Has anyone got any advice or had a similar situation with a family member?

OP posts:
Merryoldgoat · 10/04/2021 13:58

Your sister is abusive regardless of the reason.

I’m guessing her behaviour is never challenged by your mother which I actually find unacceptable.

It’s time for you to stand up for yourself and cut her out.

DishingOutDone · 10/04/2021 14:03

I have two girls with the same age gap but they are a bit younger. The youngest one DD2 does have very difficult mental health issues and looks like she will live with me for the foreseeable future, she so wanted to leave for uni but she's not well enough, has medication and psychiatrist etc. Its been like this for 3 years. Sometimes she is angry and demanding, jealous etc and other times withdrawn and in her room, she has episodes where she's very distressed. When DD1 comes home to visit she and I might want to spend some quiet time together but we can't as DD2 always needs something. Its exhausting and we have fallen into being a family of carers for her. When she was little she was very full on whereas DD1 is quiet and thoughtful so it seems like a repeating pattern.

I suppose the difference is my younger DD is diagnosed and admits she is very ill, she is very self aware. Is there any hint that she may have MH issues OP because if not, that's appalling - what does your mum think of the situation?

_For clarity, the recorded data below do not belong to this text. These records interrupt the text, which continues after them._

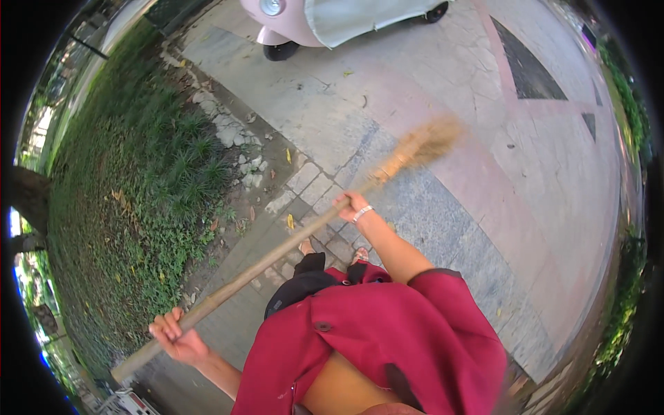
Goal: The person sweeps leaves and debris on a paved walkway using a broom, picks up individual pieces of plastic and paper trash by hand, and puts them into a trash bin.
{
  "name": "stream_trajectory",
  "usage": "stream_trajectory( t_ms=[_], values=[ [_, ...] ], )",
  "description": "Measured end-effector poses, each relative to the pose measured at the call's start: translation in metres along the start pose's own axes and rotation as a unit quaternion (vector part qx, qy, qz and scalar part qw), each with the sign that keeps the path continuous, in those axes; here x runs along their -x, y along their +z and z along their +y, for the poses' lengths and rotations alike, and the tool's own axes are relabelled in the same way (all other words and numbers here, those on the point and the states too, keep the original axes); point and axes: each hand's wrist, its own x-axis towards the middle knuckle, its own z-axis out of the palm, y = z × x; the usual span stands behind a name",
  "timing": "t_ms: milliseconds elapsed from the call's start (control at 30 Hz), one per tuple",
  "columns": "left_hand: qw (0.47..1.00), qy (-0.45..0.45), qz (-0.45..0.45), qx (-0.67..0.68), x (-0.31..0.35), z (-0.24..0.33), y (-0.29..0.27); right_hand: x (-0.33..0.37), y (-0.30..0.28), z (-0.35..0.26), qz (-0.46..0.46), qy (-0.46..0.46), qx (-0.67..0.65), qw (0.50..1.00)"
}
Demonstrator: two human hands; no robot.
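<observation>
A broom with a long wooden handle (pixel 256 268) lies slantwise across the view, from the lower left up to the right. My left hand (pixel 178 337) is wrapped round the handle near its upper end. Farther along, close to the bristles, my right hand (pixel 353 206) grips the same handle; a bracelet (pixel 362 213) circles that wrist. The straw broom head (pixel 418 149) is smeared by motion over the paving, and I cannot tell whether it touches the ground.
Paved ground (pixel 443 228) spreads ahead and to the right. Leafy planting (pixel 159 200) borders it on the left, with small stones (pixel 250 168) along its edge. A pink scooter (pixel 287 24) under a pale cover stands at the top. Several yellow leaves (pixel 290 221) lie scattered near my feet.
</observation>
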Motion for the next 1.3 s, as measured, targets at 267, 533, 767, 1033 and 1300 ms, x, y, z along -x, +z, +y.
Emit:
stream_trajectory(
  t_ms=[267, 533, 767, 1033, 1300],
  values=[
    [0.945, 0.207, -0.175, -0.182, -0.044, 0.050, 0.013, -0.117, 0.239, 0.075, -0.059, 0.170, 0.148, 0.973],
    [0.911, 0.374, -0.169, -0.041, -0.151, 0.196, -0.125, -0.051, 0.295, 0.217, -0.169, 0.234, 0.015, 0.957],
    [0.977, 0.164, 0.108, -0.078, -0.330, 0.086, -0.205, -0.020, 0.227, 0.204, -0.069, 0.170, 0.078, 0.980],
    [0.960, -0.253, 0.095, 0.071, -0.379, -0.178, -0.117, -0.040, 0.087, 0.106, 0.228, 0.017, -0.108, 0.968],
    [0.986, -0.143, -0.060, 0.059, -0.519, 0.008, -0.120, -0.182, 0.263, 0.214, -0.007, 0.345, -0.030, 0.938]
  ],
)
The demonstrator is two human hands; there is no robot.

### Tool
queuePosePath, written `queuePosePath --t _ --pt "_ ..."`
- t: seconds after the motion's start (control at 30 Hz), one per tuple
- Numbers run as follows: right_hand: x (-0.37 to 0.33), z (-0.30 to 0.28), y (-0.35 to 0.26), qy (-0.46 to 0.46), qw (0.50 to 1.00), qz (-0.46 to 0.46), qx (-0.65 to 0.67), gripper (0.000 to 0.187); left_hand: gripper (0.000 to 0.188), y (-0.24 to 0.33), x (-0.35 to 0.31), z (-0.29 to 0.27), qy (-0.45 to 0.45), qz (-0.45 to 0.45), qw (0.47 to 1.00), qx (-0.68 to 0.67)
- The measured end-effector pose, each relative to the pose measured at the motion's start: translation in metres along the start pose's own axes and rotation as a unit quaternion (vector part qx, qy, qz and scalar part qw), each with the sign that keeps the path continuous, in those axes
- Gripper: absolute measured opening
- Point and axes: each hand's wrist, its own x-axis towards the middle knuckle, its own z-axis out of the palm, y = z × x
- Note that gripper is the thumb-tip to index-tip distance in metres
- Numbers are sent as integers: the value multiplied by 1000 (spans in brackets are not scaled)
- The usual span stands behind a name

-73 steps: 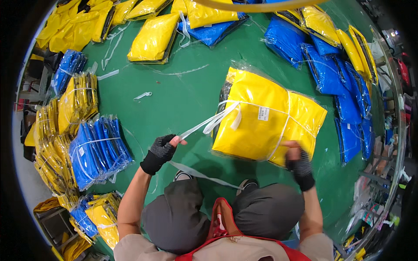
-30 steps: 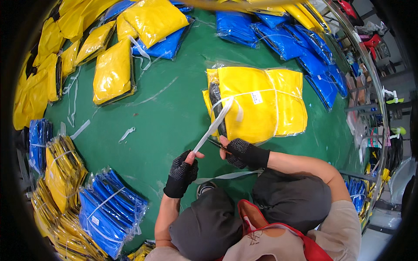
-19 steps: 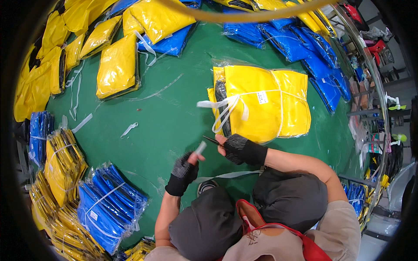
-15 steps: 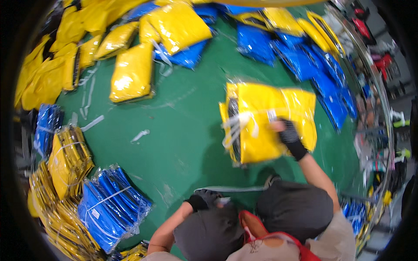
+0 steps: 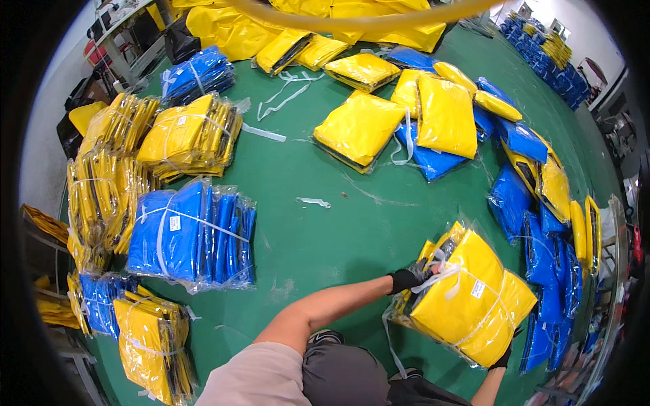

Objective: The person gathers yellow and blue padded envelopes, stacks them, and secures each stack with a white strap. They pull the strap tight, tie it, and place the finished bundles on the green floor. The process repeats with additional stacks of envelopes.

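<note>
A bundle of folded yellow plastic-wrapped packages (image 5: 467,298), tied crosswise with white strap, is tilted in front of me at the right. A small white label sits on its top face. My left hand (image 5: 410,277), in a dark fingerless glove, is closed on the white strap (image 5: 443,274) at the bundle's left edge, where loose strap ends bunch up. At the lower right edge of the bundle is my right hand (image 5: 502,357), also gloved, gripping it from the side and partly hidden by it. Another white strap (image 5: 389,342) hangs down beside the bundle near my feet.
Tied blue bundles (image 5: 172,237) and yellow bundles (image 5: 186,135) are stacked at the left. Loose yellow packages (image 5: 359,128) and blue packages (image 5: 511,203) lie in an arc at the far side and right. A strap scrap (image 5: 313,201) lies on the green floor (image 5: 305,250).
My view has turned to the left. My left hand has gone from beside my knee to the bundle's strap. My right hand has moved from the bundle's top to its lower right edge.
</note>
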Motion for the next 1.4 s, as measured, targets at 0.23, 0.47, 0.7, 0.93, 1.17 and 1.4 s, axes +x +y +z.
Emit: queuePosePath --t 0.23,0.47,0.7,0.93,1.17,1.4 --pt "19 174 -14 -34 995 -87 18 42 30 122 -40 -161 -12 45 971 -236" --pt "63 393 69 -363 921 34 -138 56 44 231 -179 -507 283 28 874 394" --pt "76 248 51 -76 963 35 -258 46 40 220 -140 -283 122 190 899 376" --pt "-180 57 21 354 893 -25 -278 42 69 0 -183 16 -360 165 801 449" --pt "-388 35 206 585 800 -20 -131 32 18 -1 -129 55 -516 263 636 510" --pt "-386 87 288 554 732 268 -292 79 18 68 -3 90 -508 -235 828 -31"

Reinventinganna · 10/04/2021 14:05

I’d go low contact. Neither of you are getting anything positive from the relationship.

I don’t know how the poster who has diagnosed personality disorder has done so just from your op. Bloody good doctor if so!

nexus63 · 10/04/2021 14:19

i had a sister like that, she was never happy as a child, she is 2 years younger than me, she was always angry about my stepdad giving me too much attention, she never realised it was the wrong kind of attention, she would hit me when we were younger but as i grew up i tried to avoid her, she tried it when i was in my 20s, i told her just one hit and i will charge you with assault, the last straw was when she battered our mum, we have not spoken for 18 years, the only time i will have to see her is when my mum dies, she is in her 80s and i have told her i will tell my sister when the funeral is over. i think your sister needs to speak to a doctor, mood changes and that level of trying to control everything is not normal, i found out my sister was suffering from a form of depression and needed counciling and medication, stay away from her and invite your mum to your house.

sbhydrogen · 10/04/2021 14:33

If you meet with her, meet her in a public space rather than at your home. Pinned to the floor? Definitely not normal.